Standards for diagnostic processes are being developed and draft diagnostic protocols for the identification of 

various pests are being sent for international consultation [6]. 

The many cases of exotic citrus pests that had invaded, and could invade, the Mediterranean Region, as noted in the 

foregoing Chapters, indicate that stricter quarantine services are a very real and urgent necessity. We do however 

note that much useful information is made available for the interested public through EPPO [7], but it is very general 

in nature and not specifically targeted at citrus pests. 




The data from such facilities could also serve as a mechanism for record-keeping of historical significance. As noted 

by Warner et al. [8], record keeping in the past was flawed due to the absence of regulatory requirements. Such 

records are essential for understanding the spread of pests, and their natural enemies, throughout the Region. 

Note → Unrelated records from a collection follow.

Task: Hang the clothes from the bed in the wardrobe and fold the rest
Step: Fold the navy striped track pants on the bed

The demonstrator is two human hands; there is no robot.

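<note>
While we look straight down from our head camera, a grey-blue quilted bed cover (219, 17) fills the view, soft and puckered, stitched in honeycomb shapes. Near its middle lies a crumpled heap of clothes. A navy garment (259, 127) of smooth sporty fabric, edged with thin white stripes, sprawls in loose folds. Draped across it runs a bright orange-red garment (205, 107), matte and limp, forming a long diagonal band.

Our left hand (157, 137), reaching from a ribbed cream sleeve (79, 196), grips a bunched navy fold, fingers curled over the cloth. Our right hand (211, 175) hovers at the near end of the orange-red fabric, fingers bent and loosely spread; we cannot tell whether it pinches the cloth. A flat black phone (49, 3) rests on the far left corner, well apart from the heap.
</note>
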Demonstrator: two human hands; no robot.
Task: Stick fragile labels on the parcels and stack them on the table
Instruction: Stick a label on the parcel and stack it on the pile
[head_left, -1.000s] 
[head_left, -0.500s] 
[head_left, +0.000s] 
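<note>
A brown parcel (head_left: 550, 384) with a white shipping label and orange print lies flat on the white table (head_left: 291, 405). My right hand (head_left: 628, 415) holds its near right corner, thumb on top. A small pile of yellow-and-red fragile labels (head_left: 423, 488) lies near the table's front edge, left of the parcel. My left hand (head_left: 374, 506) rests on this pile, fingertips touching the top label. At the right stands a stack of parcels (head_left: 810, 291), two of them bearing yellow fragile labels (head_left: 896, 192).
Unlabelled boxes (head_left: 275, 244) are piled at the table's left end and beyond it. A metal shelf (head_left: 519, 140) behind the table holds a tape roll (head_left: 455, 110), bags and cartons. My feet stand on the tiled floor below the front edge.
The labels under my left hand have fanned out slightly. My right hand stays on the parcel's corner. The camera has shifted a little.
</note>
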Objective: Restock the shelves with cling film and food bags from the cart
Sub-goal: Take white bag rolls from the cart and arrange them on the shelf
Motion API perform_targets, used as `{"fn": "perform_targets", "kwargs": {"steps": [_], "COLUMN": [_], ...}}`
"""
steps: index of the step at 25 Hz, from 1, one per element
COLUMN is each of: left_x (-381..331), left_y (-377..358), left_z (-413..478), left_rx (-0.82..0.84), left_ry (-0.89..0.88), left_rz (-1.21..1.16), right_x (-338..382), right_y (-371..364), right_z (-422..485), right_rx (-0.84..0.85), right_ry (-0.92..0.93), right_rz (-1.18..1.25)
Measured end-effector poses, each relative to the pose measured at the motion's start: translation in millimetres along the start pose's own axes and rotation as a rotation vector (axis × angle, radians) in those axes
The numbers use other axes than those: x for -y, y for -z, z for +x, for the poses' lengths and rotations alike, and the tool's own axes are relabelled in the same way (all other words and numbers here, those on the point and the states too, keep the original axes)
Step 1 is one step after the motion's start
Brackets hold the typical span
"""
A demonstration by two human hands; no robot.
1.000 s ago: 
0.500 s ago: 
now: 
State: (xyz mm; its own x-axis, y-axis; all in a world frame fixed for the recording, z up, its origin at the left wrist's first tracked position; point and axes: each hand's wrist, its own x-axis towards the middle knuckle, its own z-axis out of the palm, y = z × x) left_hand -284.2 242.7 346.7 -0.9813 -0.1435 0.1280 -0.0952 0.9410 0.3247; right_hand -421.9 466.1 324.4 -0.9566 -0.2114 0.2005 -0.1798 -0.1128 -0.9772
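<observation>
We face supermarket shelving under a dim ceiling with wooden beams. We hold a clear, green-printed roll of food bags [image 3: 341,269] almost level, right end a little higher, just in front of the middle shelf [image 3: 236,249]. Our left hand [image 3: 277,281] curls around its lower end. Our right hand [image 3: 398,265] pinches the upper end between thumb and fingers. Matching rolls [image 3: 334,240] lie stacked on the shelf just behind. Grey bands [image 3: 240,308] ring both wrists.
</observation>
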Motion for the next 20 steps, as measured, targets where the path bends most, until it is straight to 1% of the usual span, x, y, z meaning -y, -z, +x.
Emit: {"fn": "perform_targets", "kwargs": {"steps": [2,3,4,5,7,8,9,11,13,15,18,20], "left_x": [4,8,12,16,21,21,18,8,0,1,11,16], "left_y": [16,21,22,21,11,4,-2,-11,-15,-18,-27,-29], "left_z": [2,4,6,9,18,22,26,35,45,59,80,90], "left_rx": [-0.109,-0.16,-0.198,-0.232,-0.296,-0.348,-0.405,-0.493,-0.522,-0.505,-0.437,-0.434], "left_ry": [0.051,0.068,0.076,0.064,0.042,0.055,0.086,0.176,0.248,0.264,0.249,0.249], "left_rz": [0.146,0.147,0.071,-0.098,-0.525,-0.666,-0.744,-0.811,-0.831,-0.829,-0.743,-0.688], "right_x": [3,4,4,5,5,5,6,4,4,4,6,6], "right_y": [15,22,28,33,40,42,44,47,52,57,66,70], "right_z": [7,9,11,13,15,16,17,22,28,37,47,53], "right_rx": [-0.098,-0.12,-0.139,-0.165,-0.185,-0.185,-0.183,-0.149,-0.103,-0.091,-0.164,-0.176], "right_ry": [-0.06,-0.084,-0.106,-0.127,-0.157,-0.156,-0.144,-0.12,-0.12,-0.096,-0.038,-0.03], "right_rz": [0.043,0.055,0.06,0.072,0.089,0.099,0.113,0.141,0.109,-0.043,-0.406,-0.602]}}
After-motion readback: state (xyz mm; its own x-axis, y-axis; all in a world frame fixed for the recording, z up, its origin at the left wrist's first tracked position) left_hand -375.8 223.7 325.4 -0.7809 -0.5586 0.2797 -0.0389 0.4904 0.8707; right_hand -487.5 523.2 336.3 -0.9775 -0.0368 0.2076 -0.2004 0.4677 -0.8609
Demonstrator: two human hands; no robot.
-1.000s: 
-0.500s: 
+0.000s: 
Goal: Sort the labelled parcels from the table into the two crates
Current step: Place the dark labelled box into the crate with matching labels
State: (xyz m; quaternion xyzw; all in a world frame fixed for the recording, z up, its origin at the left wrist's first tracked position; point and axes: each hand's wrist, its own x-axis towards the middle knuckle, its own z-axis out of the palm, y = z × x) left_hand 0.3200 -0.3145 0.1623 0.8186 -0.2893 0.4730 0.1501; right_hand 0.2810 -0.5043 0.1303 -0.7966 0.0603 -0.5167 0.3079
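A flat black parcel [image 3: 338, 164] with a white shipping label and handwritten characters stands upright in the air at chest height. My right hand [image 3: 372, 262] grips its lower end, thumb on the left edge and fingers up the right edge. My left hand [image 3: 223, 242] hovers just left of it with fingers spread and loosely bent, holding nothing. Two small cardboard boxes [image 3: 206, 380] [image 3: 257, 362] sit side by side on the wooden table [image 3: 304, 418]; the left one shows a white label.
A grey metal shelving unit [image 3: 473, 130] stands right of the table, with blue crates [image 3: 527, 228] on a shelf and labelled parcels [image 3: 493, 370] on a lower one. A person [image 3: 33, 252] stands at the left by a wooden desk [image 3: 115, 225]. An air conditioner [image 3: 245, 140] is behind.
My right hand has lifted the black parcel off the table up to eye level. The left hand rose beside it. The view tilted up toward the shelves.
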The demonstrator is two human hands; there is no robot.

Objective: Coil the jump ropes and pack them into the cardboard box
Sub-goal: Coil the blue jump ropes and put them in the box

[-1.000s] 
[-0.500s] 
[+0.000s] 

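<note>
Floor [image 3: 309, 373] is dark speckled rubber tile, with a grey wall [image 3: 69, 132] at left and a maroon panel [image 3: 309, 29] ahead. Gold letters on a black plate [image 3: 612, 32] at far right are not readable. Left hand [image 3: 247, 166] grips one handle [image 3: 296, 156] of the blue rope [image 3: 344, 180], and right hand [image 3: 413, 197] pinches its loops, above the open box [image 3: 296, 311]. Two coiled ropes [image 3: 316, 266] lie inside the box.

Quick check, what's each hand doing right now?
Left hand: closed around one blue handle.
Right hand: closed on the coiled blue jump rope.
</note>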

2. Determining the Economic Injury Level (EIL) and the Action Threshold (AT) for each pest, which are 

fundamental elements in any IPM program. Determination of individual EIL levels will enable growers to avoid 

unnecessary pesticide applications, thereby improving any conservation biological control that is due to natural 

enemies. This topic was thoroughly discussed in Chapter 3, above. 

3. Obtaining a better and fuller understanding about the direct and indirect effects of the various citrus hosts, their 

ages, the in-between cover crops and the surrounding vegetation on the pests and on their natural enemies. As noted 

in Chapter 6.2.3, the citrus rust mite, Phyllocoptruta oleivora (Ashmead), appears to prefer lemons, oranges, 

tangerines and rough lemon, whereas pummelo and sour orange seem to be resistant [9]. The citrus red mite, 

Panonychus citri (McGregor), developed more rapidly and raised larger populations on lemons than on orange trees 

[10]. Another example of differential pest attack due to host species is the California red scale, Aonidiella aurantii 

(Maskell) (Chapter 4.4.1). It prefers to settle on citrus species and varieties that have relatively few oil glands (e.g. 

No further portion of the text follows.